Assets And Liabilities

So when you visit this website, do you think about earning some money? Here's one weird fact: You can start earning some money by spending some money! Here are two words you need to know: assets and liabilities.

 

To give you simple definitions, an asset is something that goes up in value and puts money in your pockets. Liabilities are the other way around. Liabilities are things that goes down in value and takes money out of your pocket. So, when you want to buy something, buy an asset (yeap, I said buy). When the price goes up, that's when you sell. Get it? So, to make money, buy assets, things that goes up in price, and sell them.

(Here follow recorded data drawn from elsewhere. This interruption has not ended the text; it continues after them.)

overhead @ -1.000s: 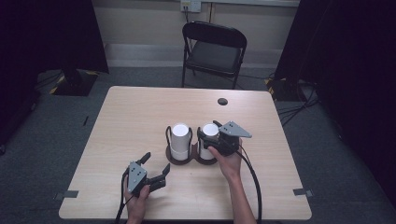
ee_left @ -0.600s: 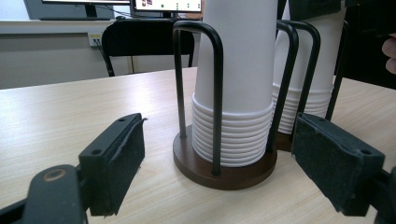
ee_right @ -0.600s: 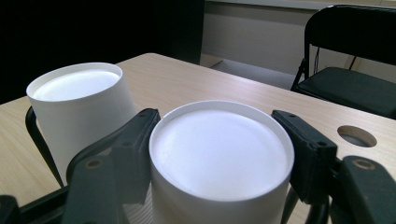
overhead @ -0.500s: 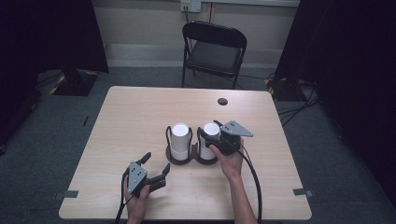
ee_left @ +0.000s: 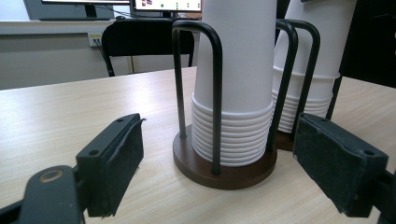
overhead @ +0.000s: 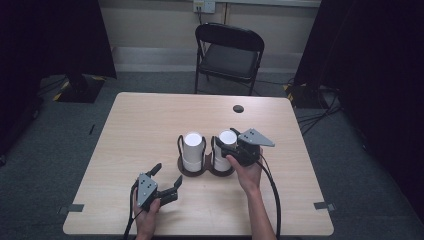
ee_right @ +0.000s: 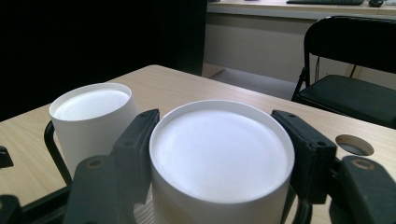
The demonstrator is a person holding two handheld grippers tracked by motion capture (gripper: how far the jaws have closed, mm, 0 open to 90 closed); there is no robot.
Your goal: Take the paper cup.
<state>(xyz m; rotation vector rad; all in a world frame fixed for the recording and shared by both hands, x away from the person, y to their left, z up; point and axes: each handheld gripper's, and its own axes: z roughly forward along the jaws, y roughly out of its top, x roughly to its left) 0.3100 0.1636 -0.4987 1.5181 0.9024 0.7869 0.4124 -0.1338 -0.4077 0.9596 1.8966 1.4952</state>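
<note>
We have the right hand-held gripper (overhead: 227, 146) clamped on the top cup (ee_right: 219, 158) of the right stack (overhead: 223, 150), which stands mouth down in the dark two-post holder (overhead: 206, 169) just right of centre in the high view. In the right gripper view the two black pads sit flush against the cup's sides near its closed upper end, one to the left and one to the right of the white disc. The step in hand, as we judge it, is drawing that single cup off the stack. To do it well we should lift straight up along the wire posts, keep the cup untilted so it does not scrape a post, and squeeze no harder, since thin paper walls buckle. If a second cup clings, a slight twist should free it.

Our left hand-held gripper (overhead: 163, 179) rests low on the bench (overhead: 150, 125) toward the lower left of the high view, jaws spread wide and holding nothing; in its own view it faces the left stack (ee_left: 238, 79) and could steady the holder base if it lifts.

Against the frame from a second ago, the right jaws have just been closing, with the cup between them; both hands lie in much the same place as then.
</note>
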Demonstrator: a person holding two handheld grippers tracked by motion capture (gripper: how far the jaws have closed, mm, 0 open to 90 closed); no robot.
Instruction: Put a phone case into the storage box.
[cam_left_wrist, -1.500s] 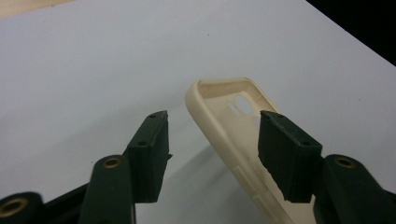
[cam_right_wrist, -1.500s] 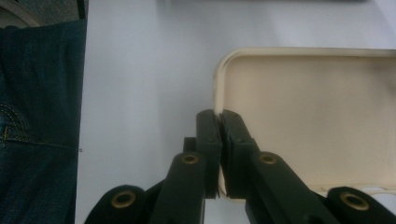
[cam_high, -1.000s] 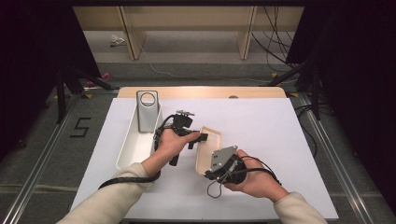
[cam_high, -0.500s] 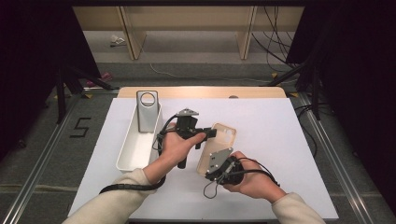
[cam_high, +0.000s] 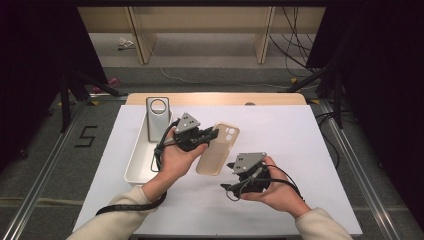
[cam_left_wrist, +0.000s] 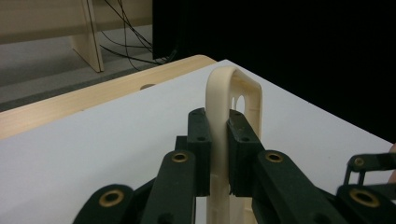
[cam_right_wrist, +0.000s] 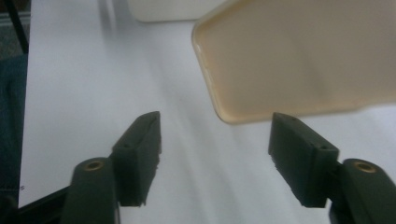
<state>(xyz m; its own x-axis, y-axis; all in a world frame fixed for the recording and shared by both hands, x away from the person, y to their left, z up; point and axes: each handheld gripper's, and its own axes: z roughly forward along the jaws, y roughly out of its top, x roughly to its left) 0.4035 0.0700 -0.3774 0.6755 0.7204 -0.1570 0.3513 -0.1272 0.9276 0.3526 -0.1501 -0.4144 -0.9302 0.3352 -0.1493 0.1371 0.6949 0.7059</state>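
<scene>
A cream phone case (cam_high: 218, 151) hangs a little above the white table, held by its upper edge near the camera cut-out. My left gripper (cam_high: 214, 134) is shut on that edge, and in the left gripper view both pads (cam_left_wrist: 200, 140) press on the case's rim (cam_left_wrist: 233, 88). My right gripper (cam_high: 228, 177) sits just right of the case's lower end. Its jaws have just been opening and stand wide with nothing between them. In the right gripper view the case's end (cam_right_wrist: 303, 56) lies just beyond the right gripper (cam_right_wrist: 215, 140).
A long white tray (cam_high: 137, 167) lies left of the hands, and a grey phone case (cam_high: 158, 117) with a round hole stands upright at its far end. The tray's corner (cam_right_wrist: 163, 9) shows past the right jaws. A wooden table edge (cam_high: 215, 98) runs behind the white surface.
The right jaws have opened and let go of the cream case's lower end. The left gripper has carried the case up and away, and the right hand has stayed put.
</scene>
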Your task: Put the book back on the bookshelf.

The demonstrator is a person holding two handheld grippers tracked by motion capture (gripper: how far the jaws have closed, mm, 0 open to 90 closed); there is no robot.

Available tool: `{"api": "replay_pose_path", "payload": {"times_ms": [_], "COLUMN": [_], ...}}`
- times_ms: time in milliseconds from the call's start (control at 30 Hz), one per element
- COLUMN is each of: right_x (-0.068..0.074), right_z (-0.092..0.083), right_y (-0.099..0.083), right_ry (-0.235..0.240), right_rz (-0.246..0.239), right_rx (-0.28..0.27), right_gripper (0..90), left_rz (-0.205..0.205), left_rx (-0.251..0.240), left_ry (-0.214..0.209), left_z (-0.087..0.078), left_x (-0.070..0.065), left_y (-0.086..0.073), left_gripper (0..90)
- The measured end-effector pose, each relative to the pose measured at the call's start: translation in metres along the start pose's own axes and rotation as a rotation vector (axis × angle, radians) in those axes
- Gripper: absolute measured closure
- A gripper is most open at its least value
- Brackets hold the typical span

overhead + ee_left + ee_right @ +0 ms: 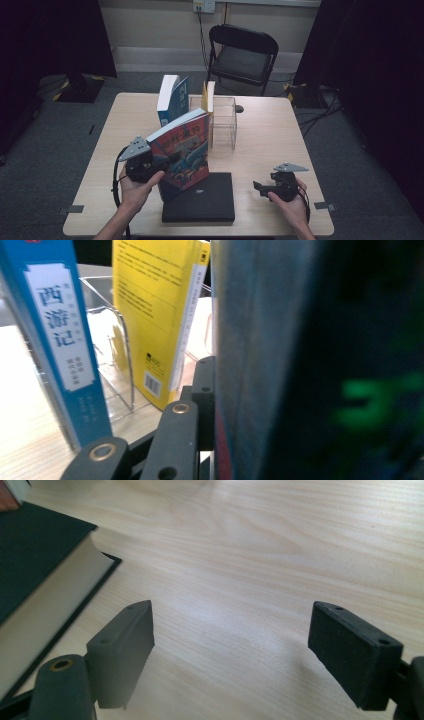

Some examples of assets are:

Houses or Real Estate,
Saving Accounts,
Retirement Plans,
Stocks and Bonds.

All those goes up in price. Let's take up stocks. When you buy a stock, try to buy it when it's at a low price. Then, when the price goes up, you can decide to sell it! There's one example of an asset (Read more about stocks in Lesson 14). On the other hand, there are liabilities such as:

Cars,
Stereo,
Clothing,
Computers.

The prices for those items go down, right? You buy a car for $25, 000. The chances are that the prices are never going to go up. As the years go buy, your car could be worth $2 000 only! Now, another thing you have to keep in mind is a little equation:

Assets - Liabilities = Net Worth

Your net worth is wealth. In other words, assets, and possessions that increase in value or provide a return. You need more assets than you need than liabilities. Makes sense, right?